The Warriors began Tuesday ranked No. 1 in shooting (48.1 percent) and opponents' shooting (42.2 percent). They were leading the league in offensive (110.4) and defensive (97.8) efficiency, which measures the number of points per 100 possessions, and averaging an NBA-best 27.3 assists.
It's precisely the kind of efficient and entertaining style Kerr sold to Warriors owner Joe Lacob and general manager Bob Myers during the interview process. It's what lured two of the NBA's top assistants - Gentry and Ron Adams - to join him and solidified one of the league's best staffs.
"This is something that he's been preparing for a long, long time," Gentry said. "This is not something that he decided at the last minute, `Oh, I'll be a coach.' I think if you go back and look at the games that he broadcast, he was always aware of what's going on."
Kerr recognized right away that the Warriors already were a tight-knit group, and he leveraged that team-first mentality to get players to accept new ways of doing things.
He got former All-Stars Andre Iguodala and Lee to embrace reserve roles, ran more grueling practices and encouraged constant competition for playing time. There has been more attention to detail on the coaching staff, which was sorely lacking under Jackson, who had two assistants jettisoned last year. And there has been plenty of praise to go around.
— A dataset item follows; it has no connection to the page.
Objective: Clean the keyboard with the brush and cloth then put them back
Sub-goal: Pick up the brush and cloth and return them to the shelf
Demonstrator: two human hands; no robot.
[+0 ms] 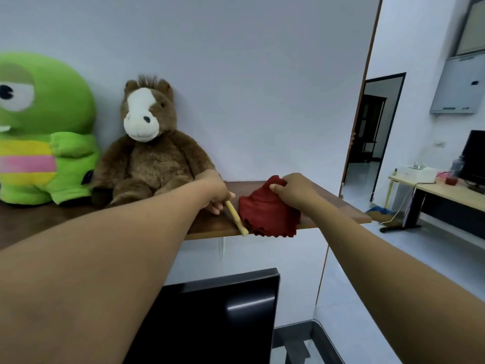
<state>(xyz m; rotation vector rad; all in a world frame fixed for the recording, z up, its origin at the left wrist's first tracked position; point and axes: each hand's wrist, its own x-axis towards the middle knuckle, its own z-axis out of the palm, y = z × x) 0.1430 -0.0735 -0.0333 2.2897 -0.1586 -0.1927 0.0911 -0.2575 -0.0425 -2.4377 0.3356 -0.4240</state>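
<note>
Red cloth (267, 214) pinched in right hand (294, 191), at three o'clock of wooden brush (236, 216) gripped by left hand (214, 191), both over shelf (338, 206) edge, likely for pickup or return.

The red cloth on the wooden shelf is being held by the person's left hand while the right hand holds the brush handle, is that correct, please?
Not quite: the hands are swapped. In the head view the right hand grips the red cloth on the wooden shelf, while the left hand holds the brush handle.
</note>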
"The biggest thing I see with the coaching staff is there's no agendas, there's no favorites, there's no, `That's my guy, I have to rebound for him.' Or, `That's my guy. I have to work with him.' It's whoever, and whatever," Bogut said. "Everybody's comfortable in their own skin, and I think that starts with Steve Kerr."
Chicago Bulls coach Tom Thibodeau, a longtime friend of Kerr's, said Kerr's wide-ranging experience is a big reason he has been so comfortable coaching so quickly.
"Steve has a unique perspective because he's seen things from a lot of different angles - from a player's perspective, from a GM's perspective, now from a coach's perspective and from a media perspective," Thibodeau said. "I think it's a great frame of reference for him."
Kerr still can't believe how fast things have come together with the Warriors.
After all, he worked as a broadcaster during All-Star weekend the last four years. Now he'll be the game's first rookie coach since Indiana's Larry Bird in 1998, and he's hoping it's the first of many more appearances.
"My goal is to someday become Phil Jackson and complain about having to coach the All-Star game," Kerr said, chuckling. "But I'm not there yet."